◆ TASK DESCRIPTION: Within these entries, which lines include the string "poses"? Copy each one.

● ● ● ● ● ● ●

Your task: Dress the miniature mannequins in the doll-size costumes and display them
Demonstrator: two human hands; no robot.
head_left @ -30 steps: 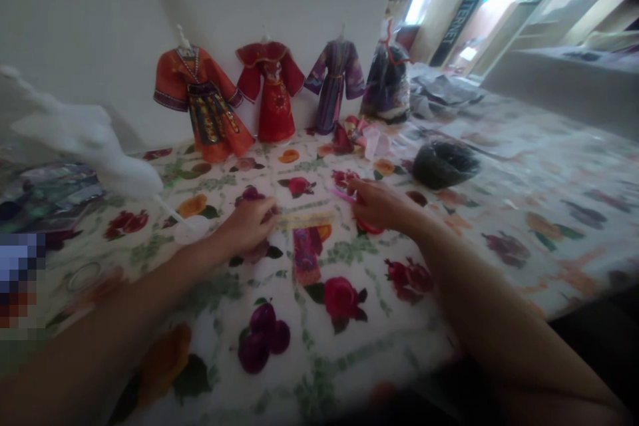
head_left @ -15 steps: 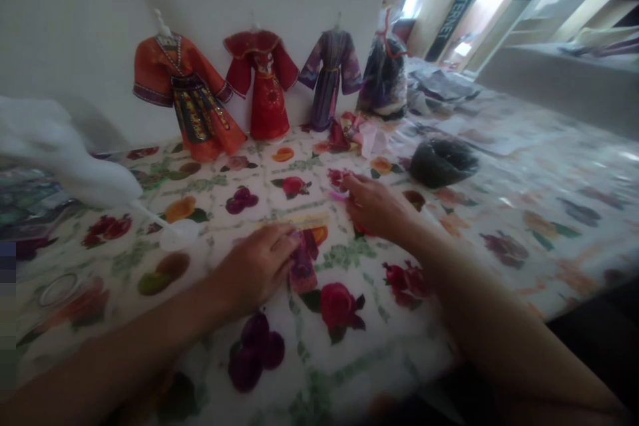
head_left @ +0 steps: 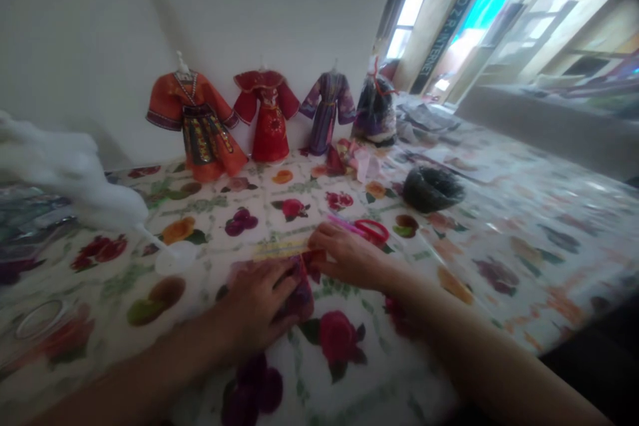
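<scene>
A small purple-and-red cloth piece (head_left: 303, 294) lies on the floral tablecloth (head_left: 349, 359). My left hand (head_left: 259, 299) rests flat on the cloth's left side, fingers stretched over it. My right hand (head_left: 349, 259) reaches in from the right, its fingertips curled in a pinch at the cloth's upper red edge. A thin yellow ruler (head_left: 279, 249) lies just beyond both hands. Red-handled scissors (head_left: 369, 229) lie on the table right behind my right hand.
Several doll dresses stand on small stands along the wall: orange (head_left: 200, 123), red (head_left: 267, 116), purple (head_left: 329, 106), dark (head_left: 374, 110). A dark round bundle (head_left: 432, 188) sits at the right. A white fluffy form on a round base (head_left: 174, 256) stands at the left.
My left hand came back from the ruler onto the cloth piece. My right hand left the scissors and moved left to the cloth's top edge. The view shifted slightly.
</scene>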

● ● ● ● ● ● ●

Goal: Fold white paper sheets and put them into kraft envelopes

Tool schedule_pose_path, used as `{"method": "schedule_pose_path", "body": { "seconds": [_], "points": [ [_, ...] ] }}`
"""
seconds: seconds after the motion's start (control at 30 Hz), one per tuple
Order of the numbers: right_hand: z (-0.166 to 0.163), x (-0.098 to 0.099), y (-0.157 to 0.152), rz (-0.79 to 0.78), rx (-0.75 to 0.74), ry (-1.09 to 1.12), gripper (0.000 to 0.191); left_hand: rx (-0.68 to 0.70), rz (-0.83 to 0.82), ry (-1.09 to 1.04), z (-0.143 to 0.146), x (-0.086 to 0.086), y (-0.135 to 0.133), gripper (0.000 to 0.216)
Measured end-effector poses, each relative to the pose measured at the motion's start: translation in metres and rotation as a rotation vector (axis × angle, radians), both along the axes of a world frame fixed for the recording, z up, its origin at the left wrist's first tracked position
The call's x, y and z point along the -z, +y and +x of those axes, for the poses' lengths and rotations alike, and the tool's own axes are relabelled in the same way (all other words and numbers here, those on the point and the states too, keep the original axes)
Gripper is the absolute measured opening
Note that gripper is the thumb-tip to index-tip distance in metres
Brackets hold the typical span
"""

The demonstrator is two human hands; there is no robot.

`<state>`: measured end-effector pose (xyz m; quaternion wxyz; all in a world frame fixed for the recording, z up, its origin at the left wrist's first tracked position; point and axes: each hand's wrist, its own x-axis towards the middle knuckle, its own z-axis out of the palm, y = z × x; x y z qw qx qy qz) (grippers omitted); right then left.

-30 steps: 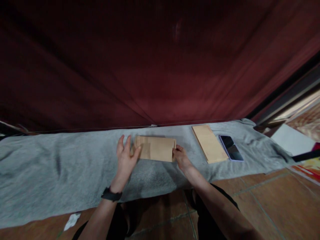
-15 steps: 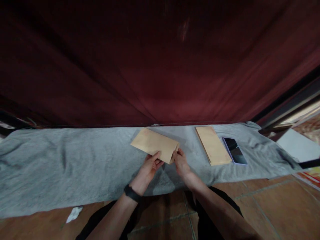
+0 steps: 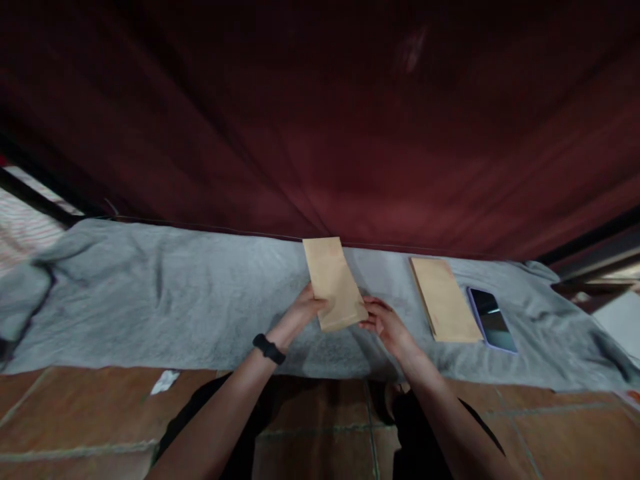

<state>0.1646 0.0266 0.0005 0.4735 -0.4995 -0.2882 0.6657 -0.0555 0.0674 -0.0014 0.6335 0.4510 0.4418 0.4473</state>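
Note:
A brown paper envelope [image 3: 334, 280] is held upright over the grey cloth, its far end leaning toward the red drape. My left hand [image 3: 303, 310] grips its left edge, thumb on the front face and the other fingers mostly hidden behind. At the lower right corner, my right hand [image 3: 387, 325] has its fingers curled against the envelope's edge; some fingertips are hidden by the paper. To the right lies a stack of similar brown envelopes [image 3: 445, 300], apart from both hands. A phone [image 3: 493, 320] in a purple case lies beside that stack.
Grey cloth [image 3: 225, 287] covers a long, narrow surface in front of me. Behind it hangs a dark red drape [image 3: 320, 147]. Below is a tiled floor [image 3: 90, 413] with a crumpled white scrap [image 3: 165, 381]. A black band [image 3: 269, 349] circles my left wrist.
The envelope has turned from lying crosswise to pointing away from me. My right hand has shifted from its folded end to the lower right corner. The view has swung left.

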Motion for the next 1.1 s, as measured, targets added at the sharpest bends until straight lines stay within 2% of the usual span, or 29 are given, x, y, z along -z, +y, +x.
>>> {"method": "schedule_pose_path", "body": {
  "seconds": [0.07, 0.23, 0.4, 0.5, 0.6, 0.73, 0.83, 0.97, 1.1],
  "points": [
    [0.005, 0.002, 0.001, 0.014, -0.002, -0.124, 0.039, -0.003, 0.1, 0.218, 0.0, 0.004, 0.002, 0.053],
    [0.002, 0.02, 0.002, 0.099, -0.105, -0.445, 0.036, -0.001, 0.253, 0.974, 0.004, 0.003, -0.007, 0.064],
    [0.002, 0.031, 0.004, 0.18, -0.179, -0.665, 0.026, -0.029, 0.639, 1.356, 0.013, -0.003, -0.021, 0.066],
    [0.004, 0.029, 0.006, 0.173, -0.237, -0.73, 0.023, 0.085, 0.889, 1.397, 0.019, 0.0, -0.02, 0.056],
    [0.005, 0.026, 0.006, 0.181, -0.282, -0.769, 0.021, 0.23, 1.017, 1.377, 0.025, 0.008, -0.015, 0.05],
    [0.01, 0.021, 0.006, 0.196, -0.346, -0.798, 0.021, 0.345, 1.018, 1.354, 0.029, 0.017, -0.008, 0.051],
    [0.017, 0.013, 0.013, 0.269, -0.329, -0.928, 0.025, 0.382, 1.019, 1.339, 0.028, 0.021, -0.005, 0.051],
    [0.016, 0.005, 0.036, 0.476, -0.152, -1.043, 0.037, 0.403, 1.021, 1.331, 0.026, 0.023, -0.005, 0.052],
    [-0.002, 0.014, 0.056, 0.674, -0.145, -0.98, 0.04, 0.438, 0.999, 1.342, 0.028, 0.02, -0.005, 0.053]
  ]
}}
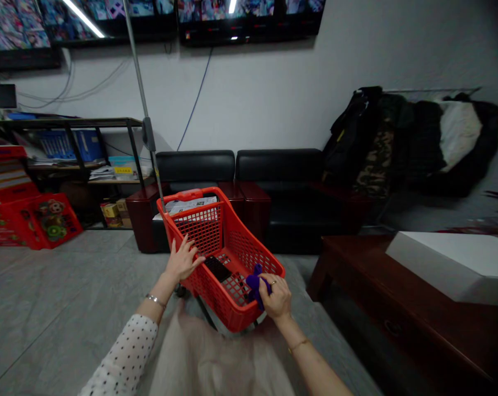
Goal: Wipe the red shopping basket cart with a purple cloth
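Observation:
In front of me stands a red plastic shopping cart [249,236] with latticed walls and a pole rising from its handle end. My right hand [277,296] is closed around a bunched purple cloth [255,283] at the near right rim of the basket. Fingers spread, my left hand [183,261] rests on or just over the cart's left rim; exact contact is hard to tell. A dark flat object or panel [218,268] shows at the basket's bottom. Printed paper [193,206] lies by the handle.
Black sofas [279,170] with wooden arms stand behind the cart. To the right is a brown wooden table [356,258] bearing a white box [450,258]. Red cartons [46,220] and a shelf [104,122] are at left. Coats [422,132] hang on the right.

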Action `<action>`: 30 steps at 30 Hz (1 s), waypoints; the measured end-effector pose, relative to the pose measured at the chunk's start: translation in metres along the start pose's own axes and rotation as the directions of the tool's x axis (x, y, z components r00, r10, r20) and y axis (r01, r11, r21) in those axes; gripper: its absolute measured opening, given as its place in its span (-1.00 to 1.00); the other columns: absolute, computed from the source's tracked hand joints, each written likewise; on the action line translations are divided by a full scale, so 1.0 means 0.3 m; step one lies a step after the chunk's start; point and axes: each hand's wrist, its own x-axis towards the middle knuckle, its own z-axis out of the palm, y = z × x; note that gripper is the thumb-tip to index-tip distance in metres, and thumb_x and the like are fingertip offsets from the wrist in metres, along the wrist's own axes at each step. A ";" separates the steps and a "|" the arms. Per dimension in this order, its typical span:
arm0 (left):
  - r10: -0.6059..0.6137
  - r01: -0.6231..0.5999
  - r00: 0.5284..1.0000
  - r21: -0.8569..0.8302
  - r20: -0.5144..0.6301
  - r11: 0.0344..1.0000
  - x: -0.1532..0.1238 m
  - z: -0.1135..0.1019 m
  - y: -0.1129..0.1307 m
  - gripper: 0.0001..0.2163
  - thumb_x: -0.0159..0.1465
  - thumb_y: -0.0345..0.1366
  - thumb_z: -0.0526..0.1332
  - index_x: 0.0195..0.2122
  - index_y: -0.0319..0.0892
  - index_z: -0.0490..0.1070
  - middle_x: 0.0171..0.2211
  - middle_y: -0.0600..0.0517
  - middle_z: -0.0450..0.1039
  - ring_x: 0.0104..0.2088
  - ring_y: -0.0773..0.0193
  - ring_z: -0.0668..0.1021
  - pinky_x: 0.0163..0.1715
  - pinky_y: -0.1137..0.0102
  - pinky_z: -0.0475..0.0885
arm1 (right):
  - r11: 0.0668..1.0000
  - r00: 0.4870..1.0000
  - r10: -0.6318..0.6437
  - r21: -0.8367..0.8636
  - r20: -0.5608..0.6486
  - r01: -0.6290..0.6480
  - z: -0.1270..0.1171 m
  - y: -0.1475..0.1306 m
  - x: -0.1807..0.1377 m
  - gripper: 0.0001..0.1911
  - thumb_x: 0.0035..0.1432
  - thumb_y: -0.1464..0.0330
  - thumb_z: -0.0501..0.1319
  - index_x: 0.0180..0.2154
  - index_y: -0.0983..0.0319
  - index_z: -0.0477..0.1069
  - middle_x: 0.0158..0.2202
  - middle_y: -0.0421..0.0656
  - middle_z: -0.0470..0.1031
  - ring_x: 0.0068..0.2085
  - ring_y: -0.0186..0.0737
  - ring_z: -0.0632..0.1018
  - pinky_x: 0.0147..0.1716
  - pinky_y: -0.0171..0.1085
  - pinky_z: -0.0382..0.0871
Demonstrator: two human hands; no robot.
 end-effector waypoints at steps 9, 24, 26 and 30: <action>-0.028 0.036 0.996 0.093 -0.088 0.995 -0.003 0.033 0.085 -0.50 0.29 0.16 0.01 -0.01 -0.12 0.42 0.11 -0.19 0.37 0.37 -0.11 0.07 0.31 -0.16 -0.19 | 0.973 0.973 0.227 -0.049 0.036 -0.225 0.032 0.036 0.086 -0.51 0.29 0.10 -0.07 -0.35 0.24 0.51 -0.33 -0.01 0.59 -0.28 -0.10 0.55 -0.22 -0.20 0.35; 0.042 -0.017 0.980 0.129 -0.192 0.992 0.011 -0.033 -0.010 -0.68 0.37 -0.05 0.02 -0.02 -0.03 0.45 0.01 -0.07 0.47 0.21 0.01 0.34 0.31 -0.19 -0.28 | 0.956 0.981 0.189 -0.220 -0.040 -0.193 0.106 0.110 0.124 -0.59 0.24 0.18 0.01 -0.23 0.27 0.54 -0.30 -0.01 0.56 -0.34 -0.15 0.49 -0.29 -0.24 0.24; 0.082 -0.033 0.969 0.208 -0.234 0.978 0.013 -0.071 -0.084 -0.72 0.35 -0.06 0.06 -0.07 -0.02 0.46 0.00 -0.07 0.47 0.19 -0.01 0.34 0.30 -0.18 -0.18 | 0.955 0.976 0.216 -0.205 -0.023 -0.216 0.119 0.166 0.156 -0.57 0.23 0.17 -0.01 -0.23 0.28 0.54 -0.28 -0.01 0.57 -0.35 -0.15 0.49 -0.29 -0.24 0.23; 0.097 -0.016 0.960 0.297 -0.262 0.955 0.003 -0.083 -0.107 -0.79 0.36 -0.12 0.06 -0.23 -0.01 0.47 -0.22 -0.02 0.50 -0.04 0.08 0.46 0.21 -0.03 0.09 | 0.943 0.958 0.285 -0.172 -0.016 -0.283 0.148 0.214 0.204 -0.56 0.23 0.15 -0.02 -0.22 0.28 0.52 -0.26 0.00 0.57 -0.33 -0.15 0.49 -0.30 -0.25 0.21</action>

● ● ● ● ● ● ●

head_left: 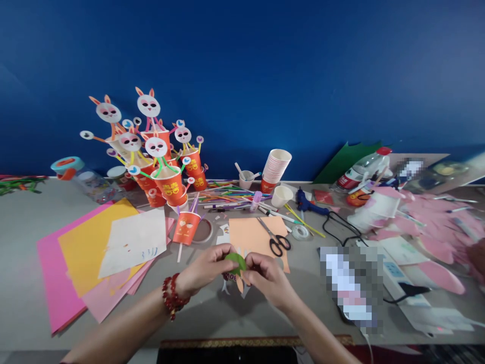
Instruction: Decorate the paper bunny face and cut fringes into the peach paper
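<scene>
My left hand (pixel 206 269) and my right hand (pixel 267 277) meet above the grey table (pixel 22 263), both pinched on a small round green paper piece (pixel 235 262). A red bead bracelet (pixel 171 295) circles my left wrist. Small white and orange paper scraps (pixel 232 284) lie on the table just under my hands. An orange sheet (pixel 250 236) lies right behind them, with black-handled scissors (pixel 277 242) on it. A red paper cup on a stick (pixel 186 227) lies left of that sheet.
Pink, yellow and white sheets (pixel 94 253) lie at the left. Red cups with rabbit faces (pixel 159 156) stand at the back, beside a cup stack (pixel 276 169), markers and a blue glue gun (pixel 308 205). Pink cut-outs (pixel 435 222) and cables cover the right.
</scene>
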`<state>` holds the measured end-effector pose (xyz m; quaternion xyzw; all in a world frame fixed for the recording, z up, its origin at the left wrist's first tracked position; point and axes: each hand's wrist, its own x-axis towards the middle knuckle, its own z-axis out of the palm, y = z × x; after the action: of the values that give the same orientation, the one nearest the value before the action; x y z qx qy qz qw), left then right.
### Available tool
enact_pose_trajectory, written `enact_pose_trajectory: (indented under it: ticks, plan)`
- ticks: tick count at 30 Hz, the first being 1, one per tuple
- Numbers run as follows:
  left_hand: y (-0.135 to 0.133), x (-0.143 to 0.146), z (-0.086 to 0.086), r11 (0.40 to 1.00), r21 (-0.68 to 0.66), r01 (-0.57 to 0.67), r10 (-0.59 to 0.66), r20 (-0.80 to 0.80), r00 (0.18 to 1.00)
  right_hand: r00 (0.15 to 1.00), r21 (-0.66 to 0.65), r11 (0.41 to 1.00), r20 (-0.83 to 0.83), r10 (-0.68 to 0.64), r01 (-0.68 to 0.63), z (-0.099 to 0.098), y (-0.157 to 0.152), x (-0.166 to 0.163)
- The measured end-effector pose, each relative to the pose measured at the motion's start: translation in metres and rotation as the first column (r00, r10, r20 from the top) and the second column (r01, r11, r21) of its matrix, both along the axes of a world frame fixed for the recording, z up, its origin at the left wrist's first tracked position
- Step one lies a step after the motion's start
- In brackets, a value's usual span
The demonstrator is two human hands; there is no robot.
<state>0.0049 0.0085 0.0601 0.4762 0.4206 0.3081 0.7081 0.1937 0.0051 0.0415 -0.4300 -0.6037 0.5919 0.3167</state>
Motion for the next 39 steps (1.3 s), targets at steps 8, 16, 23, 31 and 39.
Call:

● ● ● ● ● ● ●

◆ COMPLETED TASK:
Measured end-effector poses, each relative to the pose measured at the motion's start: translation in metres and rotation as a rotation vector (axis × angle, radians), both along the axes of a world frame fixed for the recording, z up, its origin at the left wrist's first tracked position
The call's x, y and z point along the -z, +y and +x of those axes, for the poses' lengths and rotations alike, and the tool's own axes are relabelled in the same way (all other words and numbers here, those on the point and the states too, keep the original axes)

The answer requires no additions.